## Work task
A bare count is the expected answer, namely the number of lines in the records that have the word "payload".

(Items from a dataset)
┌──

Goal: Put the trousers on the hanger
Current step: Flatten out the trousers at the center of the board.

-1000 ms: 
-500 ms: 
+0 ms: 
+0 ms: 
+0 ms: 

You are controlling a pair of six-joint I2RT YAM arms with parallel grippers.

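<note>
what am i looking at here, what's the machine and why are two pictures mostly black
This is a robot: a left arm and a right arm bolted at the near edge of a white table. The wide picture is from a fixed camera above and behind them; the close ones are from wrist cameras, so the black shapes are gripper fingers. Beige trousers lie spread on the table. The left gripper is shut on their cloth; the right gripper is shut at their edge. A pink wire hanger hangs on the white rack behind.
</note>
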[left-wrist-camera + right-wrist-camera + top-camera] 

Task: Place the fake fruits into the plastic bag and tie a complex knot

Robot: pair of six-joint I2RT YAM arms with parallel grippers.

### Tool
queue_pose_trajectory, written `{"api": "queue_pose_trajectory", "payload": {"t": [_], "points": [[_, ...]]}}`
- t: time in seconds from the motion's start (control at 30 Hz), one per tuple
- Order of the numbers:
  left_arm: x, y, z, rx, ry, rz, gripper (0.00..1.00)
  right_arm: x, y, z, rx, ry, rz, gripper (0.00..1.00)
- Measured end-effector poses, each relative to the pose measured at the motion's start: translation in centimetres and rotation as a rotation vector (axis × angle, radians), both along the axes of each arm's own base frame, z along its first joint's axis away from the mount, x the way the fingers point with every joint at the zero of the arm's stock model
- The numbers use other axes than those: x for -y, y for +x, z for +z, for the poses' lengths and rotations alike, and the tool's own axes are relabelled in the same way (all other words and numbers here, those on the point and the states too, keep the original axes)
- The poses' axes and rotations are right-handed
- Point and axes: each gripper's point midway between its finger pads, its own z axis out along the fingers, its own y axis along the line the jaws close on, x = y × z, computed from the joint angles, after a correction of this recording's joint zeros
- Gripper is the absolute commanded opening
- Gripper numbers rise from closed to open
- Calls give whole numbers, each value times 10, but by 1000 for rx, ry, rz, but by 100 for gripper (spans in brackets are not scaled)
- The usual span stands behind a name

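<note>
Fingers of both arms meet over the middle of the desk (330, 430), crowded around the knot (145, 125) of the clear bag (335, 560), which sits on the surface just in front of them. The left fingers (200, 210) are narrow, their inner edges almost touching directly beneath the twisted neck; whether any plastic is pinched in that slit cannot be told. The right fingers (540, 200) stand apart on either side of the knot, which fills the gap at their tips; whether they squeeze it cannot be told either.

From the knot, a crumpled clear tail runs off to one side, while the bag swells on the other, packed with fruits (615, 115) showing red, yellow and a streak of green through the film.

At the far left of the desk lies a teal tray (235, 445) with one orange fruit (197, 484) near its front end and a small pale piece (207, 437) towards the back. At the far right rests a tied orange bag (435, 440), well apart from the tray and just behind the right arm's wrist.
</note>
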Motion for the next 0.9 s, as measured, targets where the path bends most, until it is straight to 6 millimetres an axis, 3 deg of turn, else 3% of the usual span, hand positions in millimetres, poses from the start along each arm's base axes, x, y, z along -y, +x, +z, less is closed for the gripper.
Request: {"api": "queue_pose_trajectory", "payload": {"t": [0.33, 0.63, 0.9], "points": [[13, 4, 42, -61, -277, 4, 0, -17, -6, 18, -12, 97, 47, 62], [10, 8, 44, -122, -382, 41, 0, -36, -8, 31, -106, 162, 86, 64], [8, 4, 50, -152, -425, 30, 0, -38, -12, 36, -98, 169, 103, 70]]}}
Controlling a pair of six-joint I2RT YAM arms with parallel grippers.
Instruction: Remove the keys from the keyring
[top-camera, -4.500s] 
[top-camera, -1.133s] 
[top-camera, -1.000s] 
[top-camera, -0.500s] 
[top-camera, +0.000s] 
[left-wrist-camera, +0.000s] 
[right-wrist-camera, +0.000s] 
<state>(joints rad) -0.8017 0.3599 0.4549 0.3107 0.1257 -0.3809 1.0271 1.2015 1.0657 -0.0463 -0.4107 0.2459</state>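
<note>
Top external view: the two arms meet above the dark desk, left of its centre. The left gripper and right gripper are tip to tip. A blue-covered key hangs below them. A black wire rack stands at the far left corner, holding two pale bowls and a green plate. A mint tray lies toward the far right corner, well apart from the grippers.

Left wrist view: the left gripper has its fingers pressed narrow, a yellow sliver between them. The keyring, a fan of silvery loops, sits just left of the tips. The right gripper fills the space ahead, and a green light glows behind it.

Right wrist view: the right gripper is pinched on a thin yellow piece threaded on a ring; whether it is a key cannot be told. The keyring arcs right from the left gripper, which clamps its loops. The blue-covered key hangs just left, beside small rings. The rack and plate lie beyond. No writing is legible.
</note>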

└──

## Written answer
2